Since Joe Biden won the U.S. presidential election, the market has been on a tear chasing cyclicals, the reflation trade. We saw a massive switch out of growth stocks and into value, as the latter has been a decade old underperformer, so calling the turn has been enticing. As the rotation carried through till the end of the year, every sell side house, right on cue, started upgrading their numbers for value oriented sectors, and jumped on the inflation band wagon. After all who could blame them as Biden constantly spoke about $2 trillion stimulus bill and another $3 trillion infrastructure bill this spring. With trillions being used casually these days, it is no wonder that the dollar and most fiat currencies are getting devalued every single day. The Fed may try to deny inflation is "transitory" but they use a measure that has been very conveniently modified to exclude all the things that really matter. This gives them the perfect excuse to keep doing what they do best, print more!
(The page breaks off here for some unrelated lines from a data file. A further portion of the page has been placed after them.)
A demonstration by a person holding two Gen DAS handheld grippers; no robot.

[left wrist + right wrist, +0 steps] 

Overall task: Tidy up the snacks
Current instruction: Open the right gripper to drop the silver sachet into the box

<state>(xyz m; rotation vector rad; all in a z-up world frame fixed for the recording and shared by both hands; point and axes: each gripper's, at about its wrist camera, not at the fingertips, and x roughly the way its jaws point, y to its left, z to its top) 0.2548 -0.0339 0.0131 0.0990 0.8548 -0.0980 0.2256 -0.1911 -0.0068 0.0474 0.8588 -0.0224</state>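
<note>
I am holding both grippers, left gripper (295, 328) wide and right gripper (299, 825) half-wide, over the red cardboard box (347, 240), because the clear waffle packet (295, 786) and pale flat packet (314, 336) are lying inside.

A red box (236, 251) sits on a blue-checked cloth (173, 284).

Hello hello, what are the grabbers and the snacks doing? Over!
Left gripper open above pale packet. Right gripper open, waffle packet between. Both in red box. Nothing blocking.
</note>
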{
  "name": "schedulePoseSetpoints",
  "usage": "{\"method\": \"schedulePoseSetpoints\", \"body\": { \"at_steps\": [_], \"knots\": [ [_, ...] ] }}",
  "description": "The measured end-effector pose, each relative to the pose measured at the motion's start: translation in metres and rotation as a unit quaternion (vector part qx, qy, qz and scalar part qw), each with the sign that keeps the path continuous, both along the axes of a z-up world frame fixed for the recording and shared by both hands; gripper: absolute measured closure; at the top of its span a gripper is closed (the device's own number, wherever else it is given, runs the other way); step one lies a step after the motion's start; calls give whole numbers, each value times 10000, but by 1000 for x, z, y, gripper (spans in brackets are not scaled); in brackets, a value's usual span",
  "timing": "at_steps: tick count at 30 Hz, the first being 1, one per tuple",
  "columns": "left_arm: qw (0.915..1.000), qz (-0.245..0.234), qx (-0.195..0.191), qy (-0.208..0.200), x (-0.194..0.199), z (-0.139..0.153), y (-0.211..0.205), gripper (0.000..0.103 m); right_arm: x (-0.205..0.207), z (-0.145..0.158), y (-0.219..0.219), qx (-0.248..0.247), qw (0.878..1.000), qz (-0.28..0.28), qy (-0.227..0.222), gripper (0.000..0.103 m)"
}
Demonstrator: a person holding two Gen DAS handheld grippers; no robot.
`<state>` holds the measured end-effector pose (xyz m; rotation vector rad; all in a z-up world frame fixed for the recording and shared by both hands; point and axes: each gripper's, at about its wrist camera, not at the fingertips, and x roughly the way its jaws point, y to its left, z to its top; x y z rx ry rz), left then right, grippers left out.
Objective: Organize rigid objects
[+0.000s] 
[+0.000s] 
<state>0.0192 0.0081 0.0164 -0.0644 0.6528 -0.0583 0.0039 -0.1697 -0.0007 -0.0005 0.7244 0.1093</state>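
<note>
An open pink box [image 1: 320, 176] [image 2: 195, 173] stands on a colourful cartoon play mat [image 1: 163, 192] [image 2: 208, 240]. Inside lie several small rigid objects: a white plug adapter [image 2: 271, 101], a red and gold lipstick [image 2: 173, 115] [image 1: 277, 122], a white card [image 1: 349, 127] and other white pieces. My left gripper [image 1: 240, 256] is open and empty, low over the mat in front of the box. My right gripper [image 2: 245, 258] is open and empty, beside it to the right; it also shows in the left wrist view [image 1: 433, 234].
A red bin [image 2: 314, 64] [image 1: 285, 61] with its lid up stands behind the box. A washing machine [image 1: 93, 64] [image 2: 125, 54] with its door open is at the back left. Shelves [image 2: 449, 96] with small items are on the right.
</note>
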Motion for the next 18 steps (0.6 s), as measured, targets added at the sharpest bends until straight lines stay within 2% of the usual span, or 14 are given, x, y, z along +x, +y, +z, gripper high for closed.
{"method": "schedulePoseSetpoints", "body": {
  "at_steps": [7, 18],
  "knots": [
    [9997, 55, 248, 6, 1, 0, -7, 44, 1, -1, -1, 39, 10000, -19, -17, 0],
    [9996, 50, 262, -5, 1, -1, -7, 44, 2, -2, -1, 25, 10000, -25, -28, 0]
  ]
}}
Inflation is evident across the board as breakeven inflation rates suggest that US 10-year bond yields should be valued somewhere closer to 2%-2.5%. That is a worrying thought in and of itself, as if it were to materialize, especially the pace at which it materializes, the market would not be able to handle it as we saw the last few weeks, despite the Fed claiming that this signals better economic growth. One thing is clear with this spending spree, commodities come back in vogue given the massive inflation implications as broad money supply grows, one needs to own hard assets. The infrastructure push makes commodities like copper, iron ore, and steel in more demand given their respective industrial uses. To top that off, China had massively boosted its credit growth all of 2020 to get its economy out of a pandemic induced slowdown. After all they had to meet their 6%-6.5% annual GDP growth target. And manage they did, as it was the only country in the world to end the year at +2.3% but with credit growth up ~ 13% year over year!
China has massively levered their balance sheet, but that rate of change of credit growth, called the credit impulse, has been slowing down since December and through the start of this year. What is going on? China is taking its foot off the pedal for now. Whether it is seasonally or just general de-leveraging remains to be seen. But this means a big tailwind that saw copper, iron ore and all rally hard is now taking a breather. There is six-month lag between when the Chinese credit impulse slows to the price of the major Bloomberg Commodity Index, so the fact that is has been falling over the past few weeks should come as no surprise as one of the world's largest buyers has pulled back a bit, for now. The excitement and rush into commodities helped it move away from its own fundamentals given this speculative inflow helped it break away from its correlation vs. the dollar. The most consensual trade out there has been to be short the dollar, which is supportive for commodities. Despite all the deficit spending priced in, the dollar has been stubbornly strong this past month, and is looking to break higher just as China slows down.
The market is awash with liquidity with follow on inflation. Whether this leads to the type of GDP growth the Fed thinks is debatable. One thing is for certain, inflation is here to stay with us, but it is important to choose the right commodity to reflect that view as opposed to the entire basket, especially when China is done stimulating. For now, the market correlations are close to one - there is either indiscriminate buying or selling, but soon each commodity will move to reflect its own demand/supply dynamics taking into account their respective inventory balances. At the end of the day, commodities are all about whether they are in surplus or deficit given the demand/supply projections, so choose wisely.